*** Block opens ***
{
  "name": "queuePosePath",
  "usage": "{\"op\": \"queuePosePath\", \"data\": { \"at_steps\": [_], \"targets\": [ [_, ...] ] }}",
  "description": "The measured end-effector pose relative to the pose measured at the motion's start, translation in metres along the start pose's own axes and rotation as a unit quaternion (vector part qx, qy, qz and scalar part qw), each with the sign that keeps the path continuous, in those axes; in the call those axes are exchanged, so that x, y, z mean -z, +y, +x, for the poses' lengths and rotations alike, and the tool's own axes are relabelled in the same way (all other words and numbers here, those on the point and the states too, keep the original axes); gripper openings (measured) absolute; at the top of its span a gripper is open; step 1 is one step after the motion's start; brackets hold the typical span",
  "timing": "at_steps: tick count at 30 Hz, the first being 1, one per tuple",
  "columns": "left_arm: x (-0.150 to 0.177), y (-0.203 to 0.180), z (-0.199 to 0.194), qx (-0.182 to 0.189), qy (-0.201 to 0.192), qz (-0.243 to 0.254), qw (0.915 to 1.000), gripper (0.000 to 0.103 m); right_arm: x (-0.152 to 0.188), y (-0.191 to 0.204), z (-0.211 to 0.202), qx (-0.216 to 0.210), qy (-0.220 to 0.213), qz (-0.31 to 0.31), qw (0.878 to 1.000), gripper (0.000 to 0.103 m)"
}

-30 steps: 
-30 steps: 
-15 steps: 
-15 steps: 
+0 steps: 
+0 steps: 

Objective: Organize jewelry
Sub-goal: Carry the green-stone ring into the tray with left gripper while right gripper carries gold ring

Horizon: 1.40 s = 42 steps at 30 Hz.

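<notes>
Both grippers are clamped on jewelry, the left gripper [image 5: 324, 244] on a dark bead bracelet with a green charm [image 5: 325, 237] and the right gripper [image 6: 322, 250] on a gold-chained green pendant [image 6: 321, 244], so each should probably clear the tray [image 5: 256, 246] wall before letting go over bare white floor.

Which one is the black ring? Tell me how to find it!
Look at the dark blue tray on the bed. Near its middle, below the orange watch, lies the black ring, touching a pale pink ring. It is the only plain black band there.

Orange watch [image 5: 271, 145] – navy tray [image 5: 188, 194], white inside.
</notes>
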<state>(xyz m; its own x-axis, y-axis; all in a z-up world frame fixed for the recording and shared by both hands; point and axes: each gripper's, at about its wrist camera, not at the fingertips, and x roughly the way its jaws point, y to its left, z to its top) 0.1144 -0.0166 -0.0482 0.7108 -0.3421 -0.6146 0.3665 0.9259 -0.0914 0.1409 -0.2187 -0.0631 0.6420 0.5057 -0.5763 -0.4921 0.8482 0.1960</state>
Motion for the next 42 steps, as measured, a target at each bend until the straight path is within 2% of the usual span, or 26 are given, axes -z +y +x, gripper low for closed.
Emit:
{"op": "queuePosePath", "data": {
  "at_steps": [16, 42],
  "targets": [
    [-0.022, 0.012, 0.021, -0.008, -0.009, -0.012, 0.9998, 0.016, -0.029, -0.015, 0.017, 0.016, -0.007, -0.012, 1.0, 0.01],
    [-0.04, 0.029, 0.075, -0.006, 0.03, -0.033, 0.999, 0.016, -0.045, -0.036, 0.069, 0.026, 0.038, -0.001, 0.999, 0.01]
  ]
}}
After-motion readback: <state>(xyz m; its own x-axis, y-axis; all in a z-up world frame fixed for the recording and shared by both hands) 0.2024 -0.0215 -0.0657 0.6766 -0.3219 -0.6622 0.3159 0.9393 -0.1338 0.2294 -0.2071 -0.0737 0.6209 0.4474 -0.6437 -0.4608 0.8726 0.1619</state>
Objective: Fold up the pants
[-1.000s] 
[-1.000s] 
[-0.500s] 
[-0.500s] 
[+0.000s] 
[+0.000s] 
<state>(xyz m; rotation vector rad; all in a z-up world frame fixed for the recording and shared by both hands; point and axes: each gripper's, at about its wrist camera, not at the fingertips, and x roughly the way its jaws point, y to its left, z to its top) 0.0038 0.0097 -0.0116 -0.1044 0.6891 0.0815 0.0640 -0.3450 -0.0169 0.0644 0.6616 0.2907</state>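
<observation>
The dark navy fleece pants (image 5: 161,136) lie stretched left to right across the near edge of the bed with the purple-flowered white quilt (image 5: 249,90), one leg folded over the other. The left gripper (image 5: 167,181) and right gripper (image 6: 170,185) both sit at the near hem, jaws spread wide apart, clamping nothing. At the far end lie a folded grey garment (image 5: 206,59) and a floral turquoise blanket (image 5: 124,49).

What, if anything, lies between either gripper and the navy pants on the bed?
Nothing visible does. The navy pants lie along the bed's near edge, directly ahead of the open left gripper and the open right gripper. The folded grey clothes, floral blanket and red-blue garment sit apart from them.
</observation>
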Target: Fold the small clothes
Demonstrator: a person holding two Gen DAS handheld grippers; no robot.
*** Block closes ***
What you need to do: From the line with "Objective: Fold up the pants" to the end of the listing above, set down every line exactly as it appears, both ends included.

Response to this task:
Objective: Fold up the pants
[-1.000s] 
[-1.000s] 
[-0.500s] 
[-0.500s] 
[+0.000s] 
[+0.000s] 
<state>(xyz m; rotation vector rad; all in a z-up world frame fixed for the recording and shared by both hands; point and axes: each gripper's, at about its wrist camera, not at the fingertips, and x roughly the way its jaws point, y to its left, z to its top) 0.0038 0.0097 -0.0116 -0.1044 0.6891 0.0815 0.0640 -0.3450 -0.0169 0.0644 0.6616 0.2907</state>
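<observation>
The dark navy fleece pants (image 5: 161,136) lie stretched left to right across the near edge of the bed with the purple-flowered white quilt (image 5: 249,90), one leg folded over the other. The left gripper (image 5: 167,181) and right gripper (image 6: 170,185) both sit at the near hem, jaws spread wide apart, clamping nothing. At the far end lie a folded grey garment (image 5: 206,59) and a floral turquoise blanket (image 5: 124,49).

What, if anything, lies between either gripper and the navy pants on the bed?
Nothing visible does. The navy pants lie along the bed's near edge, directly ahead of the open left gripper and the open right gripper. The folded grey clothes, floral blanket and red-blue garment sit apart from them.
</observation>
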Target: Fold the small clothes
Demonstrator: a person holding two Gen DAS handheld grippers; no robot.

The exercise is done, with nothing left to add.